Whenever a line in the material below contains "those", copy that line.

Provided records ->
=== Section Start ===
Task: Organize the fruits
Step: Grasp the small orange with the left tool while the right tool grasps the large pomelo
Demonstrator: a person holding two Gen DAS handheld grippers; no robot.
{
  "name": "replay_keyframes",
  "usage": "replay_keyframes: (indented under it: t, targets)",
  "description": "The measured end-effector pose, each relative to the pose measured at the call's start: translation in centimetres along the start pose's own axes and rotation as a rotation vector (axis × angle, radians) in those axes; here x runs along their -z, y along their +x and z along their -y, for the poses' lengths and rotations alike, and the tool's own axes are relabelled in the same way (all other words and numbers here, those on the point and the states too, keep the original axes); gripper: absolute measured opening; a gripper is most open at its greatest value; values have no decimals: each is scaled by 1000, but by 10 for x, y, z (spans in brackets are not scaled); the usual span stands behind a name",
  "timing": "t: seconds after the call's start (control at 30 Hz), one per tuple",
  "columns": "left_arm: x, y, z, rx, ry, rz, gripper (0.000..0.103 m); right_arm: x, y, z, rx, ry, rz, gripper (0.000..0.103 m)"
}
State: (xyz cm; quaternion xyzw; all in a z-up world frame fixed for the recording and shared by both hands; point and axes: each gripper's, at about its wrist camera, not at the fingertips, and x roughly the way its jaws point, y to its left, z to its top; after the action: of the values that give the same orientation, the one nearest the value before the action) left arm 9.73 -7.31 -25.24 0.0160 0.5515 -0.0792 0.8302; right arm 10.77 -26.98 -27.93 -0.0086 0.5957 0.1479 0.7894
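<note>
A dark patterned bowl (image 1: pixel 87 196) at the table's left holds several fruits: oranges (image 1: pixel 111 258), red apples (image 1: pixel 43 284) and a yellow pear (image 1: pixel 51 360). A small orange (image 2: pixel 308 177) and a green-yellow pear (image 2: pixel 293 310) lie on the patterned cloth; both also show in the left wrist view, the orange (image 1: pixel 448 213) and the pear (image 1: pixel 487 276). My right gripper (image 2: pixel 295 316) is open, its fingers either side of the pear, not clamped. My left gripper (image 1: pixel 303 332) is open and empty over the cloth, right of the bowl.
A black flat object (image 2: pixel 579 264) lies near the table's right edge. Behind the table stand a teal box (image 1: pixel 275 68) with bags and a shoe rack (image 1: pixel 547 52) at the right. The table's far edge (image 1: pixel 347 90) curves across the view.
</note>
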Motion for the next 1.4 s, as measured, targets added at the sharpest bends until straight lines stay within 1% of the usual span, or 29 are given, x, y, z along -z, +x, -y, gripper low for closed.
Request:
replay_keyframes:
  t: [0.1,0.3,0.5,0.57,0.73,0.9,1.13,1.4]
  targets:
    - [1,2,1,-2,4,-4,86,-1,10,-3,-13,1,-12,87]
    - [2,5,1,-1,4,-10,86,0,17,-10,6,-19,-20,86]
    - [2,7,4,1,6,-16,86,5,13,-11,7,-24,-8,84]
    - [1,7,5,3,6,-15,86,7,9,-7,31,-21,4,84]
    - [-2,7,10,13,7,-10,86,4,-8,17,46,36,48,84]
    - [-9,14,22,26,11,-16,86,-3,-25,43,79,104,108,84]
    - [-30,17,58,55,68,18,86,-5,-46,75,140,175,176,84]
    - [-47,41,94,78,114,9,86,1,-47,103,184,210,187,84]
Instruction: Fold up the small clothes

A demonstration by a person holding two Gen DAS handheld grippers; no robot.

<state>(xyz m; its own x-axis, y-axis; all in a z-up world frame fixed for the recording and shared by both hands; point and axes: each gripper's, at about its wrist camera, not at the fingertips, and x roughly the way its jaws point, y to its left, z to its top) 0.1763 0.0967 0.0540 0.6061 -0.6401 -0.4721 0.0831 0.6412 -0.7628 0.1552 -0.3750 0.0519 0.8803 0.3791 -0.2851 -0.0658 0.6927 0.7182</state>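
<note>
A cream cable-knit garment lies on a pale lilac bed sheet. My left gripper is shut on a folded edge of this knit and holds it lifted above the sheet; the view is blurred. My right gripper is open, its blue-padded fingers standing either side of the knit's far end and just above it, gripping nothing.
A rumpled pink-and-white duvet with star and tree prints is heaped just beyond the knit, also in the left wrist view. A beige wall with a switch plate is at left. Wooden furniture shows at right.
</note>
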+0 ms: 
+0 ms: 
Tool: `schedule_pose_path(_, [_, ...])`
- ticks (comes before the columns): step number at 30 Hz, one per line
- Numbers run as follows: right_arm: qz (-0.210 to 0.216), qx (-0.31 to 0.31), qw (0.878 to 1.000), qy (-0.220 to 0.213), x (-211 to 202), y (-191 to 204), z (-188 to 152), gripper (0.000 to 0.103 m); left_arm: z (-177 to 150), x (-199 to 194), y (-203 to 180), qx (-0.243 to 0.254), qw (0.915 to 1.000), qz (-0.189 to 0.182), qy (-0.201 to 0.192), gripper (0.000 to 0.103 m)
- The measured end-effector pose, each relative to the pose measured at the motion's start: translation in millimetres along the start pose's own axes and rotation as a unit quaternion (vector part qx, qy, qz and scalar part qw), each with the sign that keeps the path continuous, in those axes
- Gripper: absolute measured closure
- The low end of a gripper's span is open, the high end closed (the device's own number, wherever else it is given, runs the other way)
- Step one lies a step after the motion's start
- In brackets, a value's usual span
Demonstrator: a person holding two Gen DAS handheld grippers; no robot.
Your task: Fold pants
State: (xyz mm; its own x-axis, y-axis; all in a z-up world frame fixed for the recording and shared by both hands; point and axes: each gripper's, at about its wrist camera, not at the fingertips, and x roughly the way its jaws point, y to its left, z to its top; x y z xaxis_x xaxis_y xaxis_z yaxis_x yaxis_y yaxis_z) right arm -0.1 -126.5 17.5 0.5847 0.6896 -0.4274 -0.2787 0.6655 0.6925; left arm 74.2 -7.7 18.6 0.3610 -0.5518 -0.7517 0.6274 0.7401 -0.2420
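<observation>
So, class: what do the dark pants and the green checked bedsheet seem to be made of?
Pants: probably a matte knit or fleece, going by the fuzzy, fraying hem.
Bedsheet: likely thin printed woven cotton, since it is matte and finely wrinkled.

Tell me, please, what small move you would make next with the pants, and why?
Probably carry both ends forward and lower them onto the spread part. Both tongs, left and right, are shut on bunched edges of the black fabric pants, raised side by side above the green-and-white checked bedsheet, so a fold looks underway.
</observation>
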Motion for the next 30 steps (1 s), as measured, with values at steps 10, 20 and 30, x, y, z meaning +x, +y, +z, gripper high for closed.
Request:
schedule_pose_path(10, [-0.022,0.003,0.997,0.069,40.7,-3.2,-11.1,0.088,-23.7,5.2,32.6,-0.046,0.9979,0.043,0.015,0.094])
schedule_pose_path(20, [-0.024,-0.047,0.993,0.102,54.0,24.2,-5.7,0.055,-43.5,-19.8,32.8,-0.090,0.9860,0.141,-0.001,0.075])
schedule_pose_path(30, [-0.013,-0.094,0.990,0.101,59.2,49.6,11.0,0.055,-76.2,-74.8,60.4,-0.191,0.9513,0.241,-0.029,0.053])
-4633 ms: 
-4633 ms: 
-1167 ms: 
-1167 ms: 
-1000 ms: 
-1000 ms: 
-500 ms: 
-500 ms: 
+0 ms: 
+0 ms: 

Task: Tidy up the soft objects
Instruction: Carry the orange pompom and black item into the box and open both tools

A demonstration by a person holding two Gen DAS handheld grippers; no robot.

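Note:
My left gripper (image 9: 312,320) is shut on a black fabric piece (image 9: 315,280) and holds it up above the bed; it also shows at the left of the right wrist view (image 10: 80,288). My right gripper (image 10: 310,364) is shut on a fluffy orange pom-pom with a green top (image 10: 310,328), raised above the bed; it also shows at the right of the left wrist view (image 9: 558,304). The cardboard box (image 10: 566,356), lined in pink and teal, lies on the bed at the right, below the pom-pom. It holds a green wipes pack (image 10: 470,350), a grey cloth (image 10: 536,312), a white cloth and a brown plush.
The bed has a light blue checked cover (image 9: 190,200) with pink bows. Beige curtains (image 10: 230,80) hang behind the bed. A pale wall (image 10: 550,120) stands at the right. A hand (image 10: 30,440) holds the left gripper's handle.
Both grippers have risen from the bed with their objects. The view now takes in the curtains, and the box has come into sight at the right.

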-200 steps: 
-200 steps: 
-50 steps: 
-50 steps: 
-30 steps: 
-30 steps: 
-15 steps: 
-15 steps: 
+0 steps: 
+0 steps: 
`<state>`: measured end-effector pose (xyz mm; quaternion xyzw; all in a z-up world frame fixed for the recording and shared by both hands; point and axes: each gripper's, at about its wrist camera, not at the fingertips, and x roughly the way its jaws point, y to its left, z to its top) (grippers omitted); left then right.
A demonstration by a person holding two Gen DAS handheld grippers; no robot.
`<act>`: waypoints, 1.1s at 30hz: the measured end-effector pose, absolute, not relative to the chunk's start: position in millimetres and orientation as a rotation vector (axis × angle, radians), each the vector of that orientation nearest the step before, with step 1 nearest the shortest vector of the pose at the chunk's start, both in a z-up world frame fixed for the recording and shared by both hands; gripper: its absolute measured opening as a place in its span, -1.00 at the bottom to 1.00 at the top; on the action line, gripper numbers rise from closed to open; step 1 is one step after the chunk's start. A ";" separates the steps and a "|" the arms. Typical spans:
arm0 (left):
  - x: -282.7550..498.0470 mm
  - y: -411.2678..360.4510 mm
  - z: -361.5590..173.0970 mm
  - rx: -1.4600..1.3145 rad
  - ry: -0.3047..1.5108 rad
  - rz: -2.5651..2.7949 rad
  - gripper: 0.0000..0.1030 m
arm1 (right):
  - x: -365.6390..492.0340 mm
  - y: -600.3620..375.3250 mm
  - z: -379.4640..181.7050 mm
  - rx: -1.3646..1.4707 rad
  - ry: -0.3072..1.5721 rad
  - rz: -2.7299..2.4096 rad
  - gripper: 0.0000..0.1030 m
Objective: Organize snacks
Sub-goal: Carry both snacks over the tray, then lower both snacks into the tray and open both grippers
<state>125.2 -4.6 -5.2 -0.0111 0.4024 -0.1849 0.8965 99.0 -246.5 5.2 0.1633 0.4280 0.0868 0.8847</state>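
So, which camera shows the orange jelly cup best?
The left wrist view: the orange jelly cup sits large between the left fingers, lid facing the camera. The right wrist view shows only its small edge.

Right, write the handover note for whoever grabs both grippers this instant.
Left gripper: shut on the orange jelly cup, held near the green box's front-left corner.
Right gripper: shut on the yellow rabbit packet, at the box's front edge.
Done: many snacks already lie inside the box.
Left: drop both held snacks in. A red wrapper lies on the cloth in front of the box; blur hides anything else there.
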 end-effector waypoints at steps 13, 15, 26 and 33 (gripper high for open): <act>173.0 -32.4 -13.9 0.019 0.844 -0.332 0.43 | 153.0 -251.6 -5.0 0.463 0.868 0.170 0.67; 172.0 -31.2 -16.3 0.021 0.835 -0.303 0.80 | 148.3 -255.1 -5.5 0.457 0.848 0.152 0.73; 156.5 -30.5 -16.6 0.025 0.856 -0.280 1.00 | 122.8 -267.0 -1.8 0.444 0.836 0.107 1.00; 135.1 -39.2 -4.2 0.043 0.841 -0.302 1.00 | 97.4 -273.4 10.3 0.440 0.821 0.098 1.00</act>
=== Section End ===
Problem solution ->
  "description": "The measured end-effector pose, each relative to the pose measured at the call's start: translation in centimetres along the start pose's own axes and rotation as a rotation vector (axis × angle, radians) in those axes; here x runs along their -z, y along their +x and z along their -y, for the poses' lengths and rotations alike, and the tool's own axes are relabelled in the same way (all other words and numbers here, those on the point and the states too, keep the original axes); gripper: absolute measured opening; a gripper is most open at its greatest value; values have no decimals: each is scaled by 1000, but by 10 for x, y, z (spans in brackets are not scaled); the usual span stands behind a name",
- The measured end-effector pose, each relative to the pose measured at the motion's start: translation in millimetres along the start pose's own axes and rotation as a unit quaternion (vector part qx, qy, qz and scalar part qw), each with the sign that keeps the path continuous, in those axes

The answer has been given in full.